Na opinião da professora Élida Graziane Pinto, “passados dez anos da sua edição, podemos sinceramente avaliar como não cumprida a promessa da Emenda 29 de conferir estabilidade e suporte mínimo de recursos para o SUS”. Conforme destaca, não é a falta da CPMF o fator gerador do problema de financiamento do SUS e sim a ineficiência da correção sobre o gasto mínimo federal. Este, atualmente, é aplicado apenas pela variação do PIB, ocasionando a regressividade do gasto federal em saúde. (Ver artigo na íntegra clicando aqui).
Em momento algum a Série “aterrorizante” da RBS coloca em questão o porquê da falta de recursos do SUS, responsável por produzir os problemas artisticamente midiatizados. Para abordar a questão da saúde pública no Brasil é preciso considerar, necessariamente, os projetos de Lei 01/2003 e 121/2007, os quais tramitam, respectivamente, na Câmara dos Deputados e no Senado. Ambos têm o intuito de regulamentar a Emenda 29 e, com isso, estipular um dever de gasto público mais adequado as reais necessidades dos usuários. O Governo Federal tem a obrigação de aplicar, nesta área, um gasto mínimo compatível à sua receita.

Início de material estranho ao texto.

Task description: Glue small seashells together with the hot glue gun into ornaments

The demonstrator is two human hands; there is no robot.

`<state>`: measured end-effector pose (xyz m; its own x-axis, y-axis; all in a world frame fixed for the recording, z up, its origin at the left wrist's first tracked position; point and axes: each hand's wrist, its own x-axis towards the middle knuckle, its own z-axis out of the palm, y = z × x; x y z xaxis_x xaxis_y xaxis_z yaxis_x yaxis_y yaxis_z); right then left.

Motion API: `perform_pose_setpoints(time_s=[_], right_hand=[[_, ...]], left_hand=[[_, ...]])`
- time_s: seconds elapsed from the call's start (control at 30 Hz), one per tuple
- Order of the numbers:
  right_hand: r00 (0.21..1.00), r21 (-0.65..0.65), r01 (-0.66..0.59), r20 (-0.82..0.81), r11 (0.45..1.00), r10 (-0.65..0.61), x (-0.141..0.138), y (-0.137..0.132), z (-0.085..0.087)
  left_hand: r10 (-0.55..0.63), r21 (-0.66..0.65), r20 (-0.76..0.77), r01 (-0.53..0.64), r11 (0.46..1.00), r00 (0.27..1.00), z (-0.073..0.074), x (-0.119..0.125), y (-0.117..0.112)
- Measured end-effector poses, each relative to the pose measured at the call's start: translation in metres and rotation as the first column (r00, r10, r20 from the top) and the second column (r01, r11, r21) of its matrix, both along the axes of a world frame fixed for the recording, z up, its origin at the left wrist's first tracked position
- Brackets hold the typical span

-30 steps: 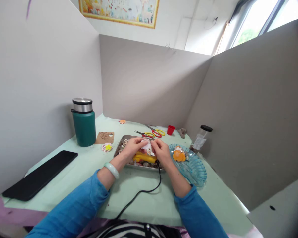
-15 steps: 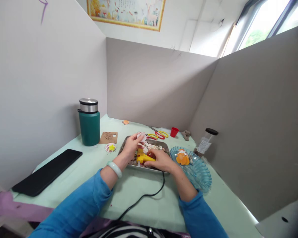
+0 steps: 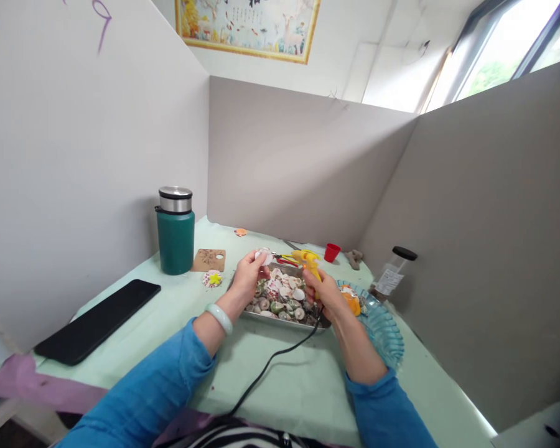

Desde 2007, com o fim da contribuição destinada ao custeio da saúde pública trava-se um embate político sobre a necessidade de se restabelecer a cobrança deste imposto e a verdadeira eficácia de sua aplicabilidade. Mas, a afiliada gaúcha da família Marinho, nem ao menos cogita trazer à baila estas questões. Prefere utilizar-se da habitual apologia à providência divina da iniciativa privada. Como se todos pudessem acessar os planos de saúde e, estes, representassem uma melhora considerável no atendimento da população.
Um comentário:
Eduardo, parabéns pela análise. Tem uma Medida Provisória, assinada no Governo Lula, que permite a formação de Parcerias Público-Privadas para gerenciar os hospitais públicos do país. Algumas cidades brasileiras estabeleceram isso, mas foi derrubado judicialmente por ser ilegal. Inclusive, há um movimento nacional contra isso.